Privacy Policy.

This policy explains what The Bull Rankings ("we", "us") collects when you use The Bull Rankings, why, where it is stored, who else processes it, and the choices you have. It applies to the website and its APIs.

1. Information we collect

If you create an account:

• Email address — for sign-in, email verification, and account recovery.
• Password — stored only as a salted bcrypt hash. We never store or log your plaintext password.
• Display name — optional, shown only to you.
• Watchlist and search history — the tickers you save or look up, so they follow you across devices.

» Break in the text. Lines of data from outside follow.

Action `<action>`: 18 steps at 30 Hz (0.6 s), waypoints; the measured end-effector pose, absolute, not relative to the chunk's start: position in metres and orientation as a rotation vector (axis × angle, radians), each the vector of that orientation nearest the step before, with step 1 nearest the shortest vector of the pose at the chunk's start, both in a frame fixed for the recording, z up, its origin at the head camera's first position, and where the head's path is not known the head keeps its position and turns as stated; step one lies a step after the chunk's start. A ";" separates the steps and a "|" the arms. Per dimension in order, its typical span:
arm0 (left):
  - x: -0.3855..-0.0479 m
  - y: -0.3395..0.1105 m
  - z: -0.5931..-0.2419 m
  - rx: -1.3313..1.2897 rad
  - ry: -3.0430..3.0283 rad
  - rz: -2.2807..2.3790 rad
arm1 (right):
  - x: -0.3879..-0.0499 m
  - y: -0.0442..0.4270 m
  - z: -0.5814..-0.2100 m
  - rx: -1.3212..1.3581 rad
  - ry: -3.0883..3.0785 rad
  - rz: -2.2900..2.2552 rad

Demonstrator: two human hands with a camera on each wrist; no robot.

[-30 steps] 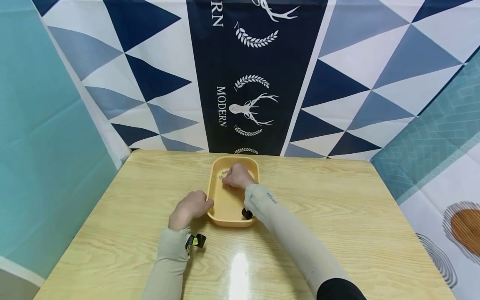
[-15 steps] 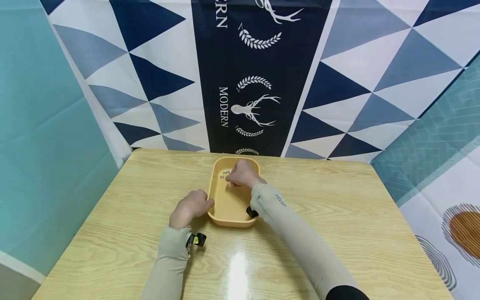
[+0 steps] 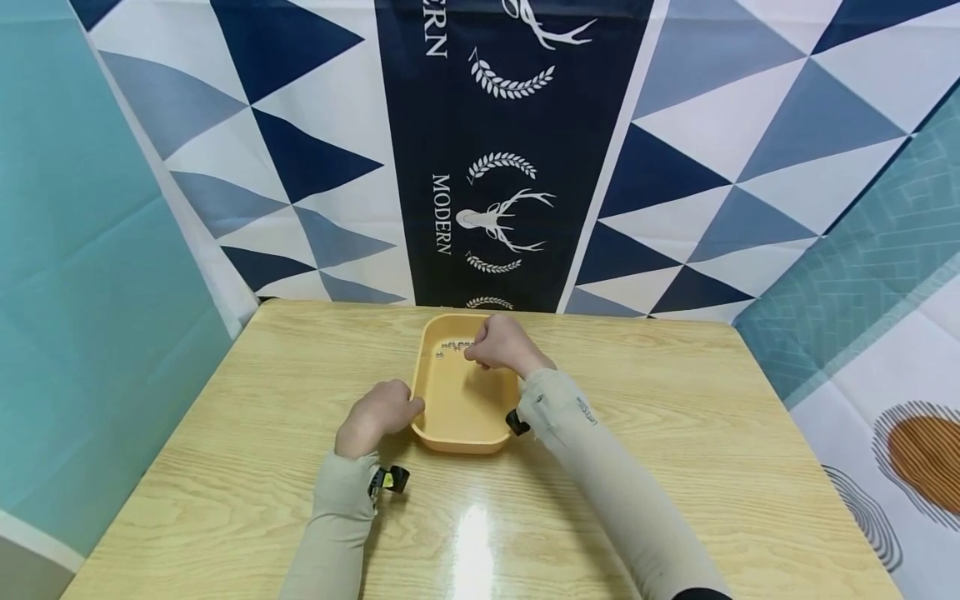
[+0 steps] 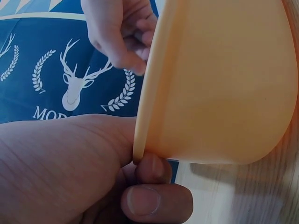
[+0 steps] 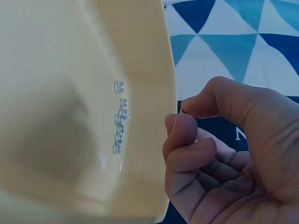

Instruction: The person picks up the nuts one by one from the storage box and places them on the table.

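A yellow plastic tray [image 3: 459, 410] lies at the table's far side. My left hand [image 3: 381, 413] grips its near left rim, thumb over the edge and fingers curled beneath, as the left wrist view shows on the tray wall [image 4: 224, 88]. Several small clear beads [image 5: 120, 128] lie in a rough row on the tray floor, near its far end. Above them is my right hand [image 3: 507, 343], thumb and forefinger pinched together. A tiny glint between those fingertips in the right wrist view looks like a clear bead [image 5: 181, 111], mostly hidden by the fingers.
The wooden table [image 3: 645, 450] extends to both sides of the tray. Behind it hangs a patterned cloth [image 3: 495, 167] with triangles and deer heads. A teal panel [image 3: 97, 250] borders the left side.
My right hand has risen and shifted right, away from the beads, uncovering more of them. My left hand has kept its grip on the tray rim.
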State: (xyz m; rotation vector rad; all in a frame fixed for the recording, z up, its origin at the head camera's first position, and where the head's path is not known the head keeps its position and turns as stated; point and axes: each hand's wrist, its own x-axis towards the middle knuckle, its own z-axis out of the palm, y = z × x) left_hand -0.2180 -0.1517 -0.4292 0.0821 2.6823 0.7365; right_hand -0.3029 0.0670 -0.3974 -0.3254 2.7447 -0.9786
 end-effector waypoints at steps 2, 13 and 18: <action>-0.218 -0.153 -0.430 0.085 2.683 0.738 | -0.300 0.071 -0.397 -0.333 2.757 -0.976; -0.219 -0.153 -0.432 0.081 2.679 0.752 | -0.285 0.097 -0.396 -0.285 2.810 -1.095; -0.219 -0.153 -0.432 0.073 2.683 0.742 | -0.281 0.109 -0.394 -0.239 2.832 -1.119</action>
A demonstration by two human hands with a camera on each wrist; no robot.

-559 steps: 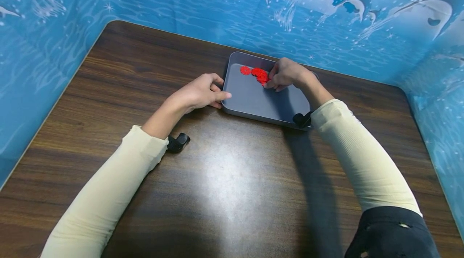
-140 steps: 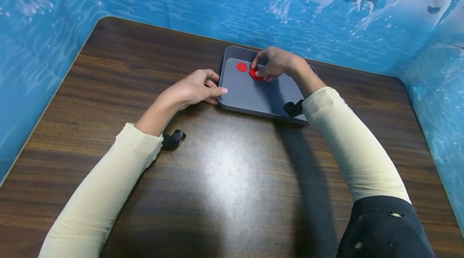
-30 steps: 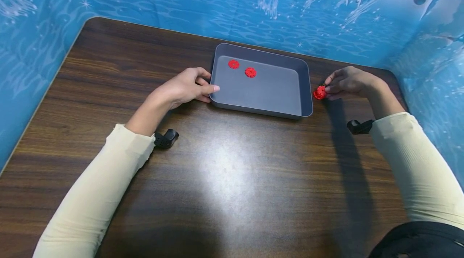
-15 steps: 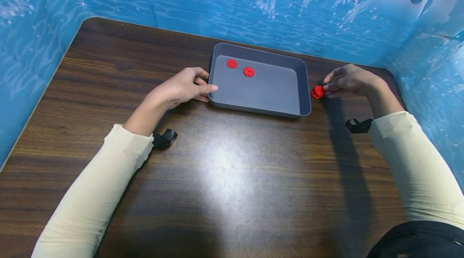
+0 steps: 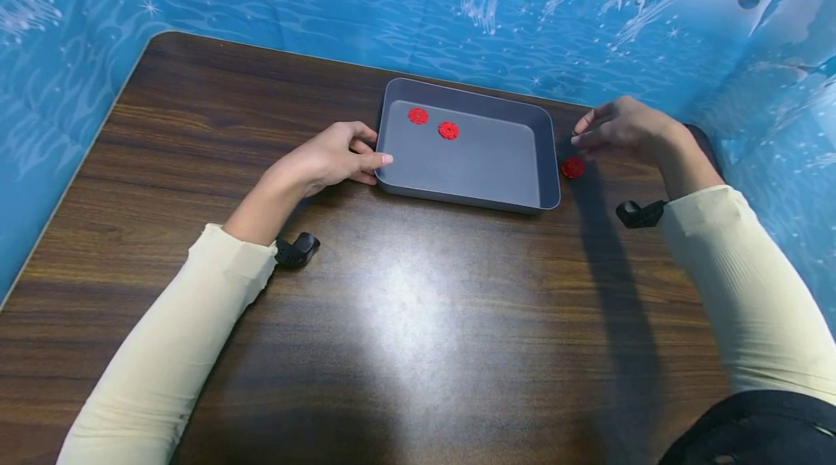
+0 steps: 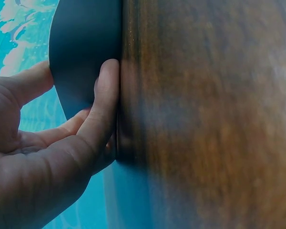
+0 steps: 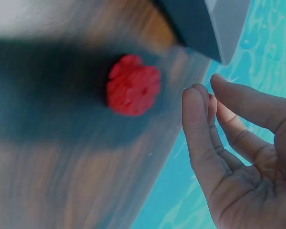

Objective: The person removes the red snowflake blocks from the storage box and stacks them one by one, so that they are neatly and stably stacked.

If you subscribe to a paid plan:

• Billing identifiers — a Stripe customer ID and subscription status. Card numbers and payment details are entered directly with Stripe and never reach our servers.

Collected automatically when you use the site:

• Security and abuse-prevention data — IP address and browser user-agent, used transiently for rate limiting and recorded in a security audit log of authentication events (sign-up, sign-in, failed attempts). Failed-login counts and temporary lockouts are kept on your account record.
• Analytics — aggregate, cookieless usage measurements (page views, referrers, performance timings) via Vercel Analytics. These do not identify you individually.

2. Cookies and local storage

• Session cookie (essential) — a single signed, HttpOnly cookie that keeps you signed in. It carries only an opaque account identifier. Required for the site to function; not used for tracking.
• Browser local storage — your recent searches and a copy of your watchlist are cached in your own browser for a faster experience. This never leaves your device except as described above for signed-in accounts.
• Advertising cookies — if and when display advertising (Google AdSense) is enabled, Google may set cookies to serve and measure ads. That activity is governed by Google's own policies; see Section 4.

Analytics is cookieless and needs no consent banner. If advertising cookies are introduced, this policy and any required consent controls will be updated first.

3. How we use your information

• To operate core features — accounts, watchlists, search, and subscriptions.
• To secure the service — rate limiting, lockouts, and abuse detection.
• To send transactional email — verification and password-reset messages only. We do not send marketing email.
• To understand aggregate usage and improve the product.

We do not sell your personal data.

4. Where your data is stored and who processes it

We rely on the following providers, each acting as a processor or independent controller for the data noted:

• Vercel — website hosting and cookieless analytics.
• Neon — the PostgreSQL database holding account, watchlist, search, and subscription-status records.
• Stripe — payment processing and storage of card details for subscriptions.
• Resend — delivery of verification and password-reset emails (receives your email address).
• Google AdSense — display advertising, if enabled after launch (an independent controller for ad-targeting data).
• Yahoo Finance and Finnhub — market-data sources. They receive ticker symbols only — never your personal information.
• Groq and Google (Gemini) — generate the written stock commentary. They receive ticker symbols and public company fundamentals only — never your personal information.

5. Data retention

• Account data — kept while your account is active. On deletion it is removed from the live database; routine encrypted backups may persist for up to 30 days.
• Security audit log — authentication events are retained for up to 90 days, then discarded.
• Single-use tokens — email-verification and password-reset tokens are stored only as hashes and expire shortly after issuance.

6. Your rights and choices

• Access — request a copy of the data associated with your account by emailing us.
• Deletion — delete your account, which removes your account data as described in Section 5.
• Correction — update your display name and watchlist at any time from your account.
• EU/UK residents — you have rights under the GDPR/UK GDPR, including access, rectification, erasure, restriction, portability, and objection. Our legal bases are contract (operating your account), legitimate interests (securing the service), and consent where required.
• California residents — you have rights under the CCPA/CPRA, including to know, delete, and correct your personal information, and to opt out of any "sale" or "sharing." We do not sell personal data; if advertising cookies are enabled, ad personalization may be treated as "sharing," and an opt-out control will be provided.

To exercise any of these rights, contact us at the address in Section 10.

7. Security

Passwords are bcrypt-hashed; session cookies are signed, HttpOnly, and scoped with the __Host- prefix in production; verification and reset tokens are stored only as hashes; the site sends a strict Content-Security-Policy and other hardening headers; and access is rate-limited. No system is perfectly secure, but we apply current best practices.

8. International transfers

Our providers may process data in the United States and other countries. Where required, transfers rely on appropriate safeguards such as Standard Contractual Clauses.

9. Children

The site is intended for adults and is not directed to anyone under 18. We do not knowingly collect data from minors; if you believe a minor has provided us data, contact us and we will delete it.

10. Contact

Privacy questions or requests: Bullrankings@gmail.com.

11. Changes to this policy

We may update this policy as the service evolves. Material changes will be reflected in the "Effective" date above, and — where the law requires — communicated to signed-in users.

This policy is provided for transparency and is not legal advice.